New business competition offers unique entrepreneurial opportunity to students

New business competition offers unique entrepreneurial opportunity to students

Dr. Gamaliel Perruci leads a Piobiz workshop session

Matt Peters
map006@marietta.edu

Drawing on the popularity of the MC’s PioPitch sessions, the Business & Economics Department and the McDonough Center have teamed up to introduce the “PioBiz” Business Plan Competition. In this contest, teams of students will compete to turn their business ideas into a reality. The winning team will draw up to $10,000 from an entrepreneurship incubator fund supported by a grant from the Arthur Vining Davis Foundation. Teams may consist of either one or two people, but one member of each team must be a full-time student of junior standing.

“It’s going to be a partnership where, after your junior year, you will spend your senior year developing the implementation part,” explained Dr. Gamma Perucci, dean of the McDonough Center.

Competing students will attend a series of workshops over the next two months that will help them develop their business strategies. The first is entitled “The Mindset of an Entrepreneur” and the second, “The Nuts & Bolts of Putting a Business Plan Together.” Students will then have until Jan. 18 to submit their completed business plans.
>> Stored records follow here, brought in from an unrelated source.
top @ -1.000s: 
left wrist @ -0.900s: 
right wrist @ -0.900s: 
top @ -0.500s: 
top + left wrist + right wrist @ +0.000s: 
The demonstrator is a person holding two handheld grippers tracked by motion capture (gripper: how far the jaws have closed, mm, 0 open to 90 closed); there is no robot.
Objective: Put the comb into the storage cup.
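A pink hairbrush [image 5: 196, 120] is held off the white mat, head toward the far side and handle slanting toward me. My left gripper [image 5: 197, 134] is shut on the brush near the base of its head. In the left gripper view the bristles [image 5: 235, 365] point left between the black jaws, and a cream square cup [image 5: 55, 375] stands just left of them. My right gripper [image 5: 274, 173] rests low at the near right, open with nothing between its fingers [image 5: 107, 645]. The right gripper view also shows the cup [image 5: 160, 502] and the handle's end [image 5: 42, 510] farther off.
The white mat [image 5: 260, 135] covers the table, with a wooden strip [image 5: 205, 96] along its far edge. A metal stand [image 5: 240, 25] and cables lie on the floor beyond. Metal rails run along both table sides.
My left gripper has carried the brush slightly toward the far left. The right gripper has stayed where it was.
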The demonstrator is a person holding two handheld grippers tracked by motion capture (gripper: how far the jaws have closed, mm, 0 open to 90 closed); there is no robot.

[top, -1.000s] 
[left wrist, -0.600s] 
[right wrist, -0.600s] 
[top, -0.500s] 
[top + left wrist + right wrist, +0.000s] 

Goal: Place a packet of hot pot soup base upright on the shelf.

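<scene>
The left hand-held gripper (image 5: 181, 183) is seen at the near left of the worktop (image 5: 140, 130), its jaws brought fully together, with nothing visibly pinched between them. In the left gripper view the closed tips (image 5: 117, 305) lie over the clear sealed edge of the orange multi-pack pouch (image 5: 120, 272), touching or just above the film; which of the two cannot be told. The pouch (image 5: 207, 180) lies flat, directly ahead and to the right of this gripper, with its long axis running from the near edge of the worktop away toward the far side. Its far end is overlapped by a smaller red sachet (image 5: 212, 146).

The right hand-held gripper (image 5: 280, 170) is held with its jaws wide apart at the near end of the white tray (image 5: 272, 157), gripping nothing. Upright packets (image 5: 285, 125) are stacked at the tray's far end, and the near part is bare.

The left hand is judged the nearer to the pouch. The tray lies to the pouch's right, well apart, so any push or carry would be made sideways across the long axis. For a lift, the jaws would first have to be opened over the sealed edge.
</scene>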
On Feb. 8, the top five business plans will be announced. Those five teams will present their business plans first during a practice round (PioPitch session) on February 25, and again to a panel of judges on April 1. The practice round will allow teams to receive feedback from faculty and fellow students before their final presentations at the McDonough Leadership Conference.

Perucci says the final round panel of judges will be made up of local business leaders.

“Think of venture capitalists who come in and say, ‘Okay, impress me,’” he said.

Dr. Jacqueline Khorassani, chair of Business & Economics, will be leading the first workshop.

“Money is wonderful, but what you get – that a lot of people don’t get – is a lot of support from [faculty, staff, and business experts]… and these are things that are not necessarily available to you after you graduate,” Khorassani said.

“So, that’s why we’re doing it your junior year and not necessarily your senior year, because once you go, it’s going to be very hard to receive that support,” she added. “Our goal is for you to succeed.”

Khorassani and Perucci said they hope the competition will also create jobs in the community, and that is why local businesses leaders have been so supportive of the idea.

Many are hopeful that the energy, creativity, and entrepreneurial enthusiasm of MC students will usher in new opportunities for economic growth.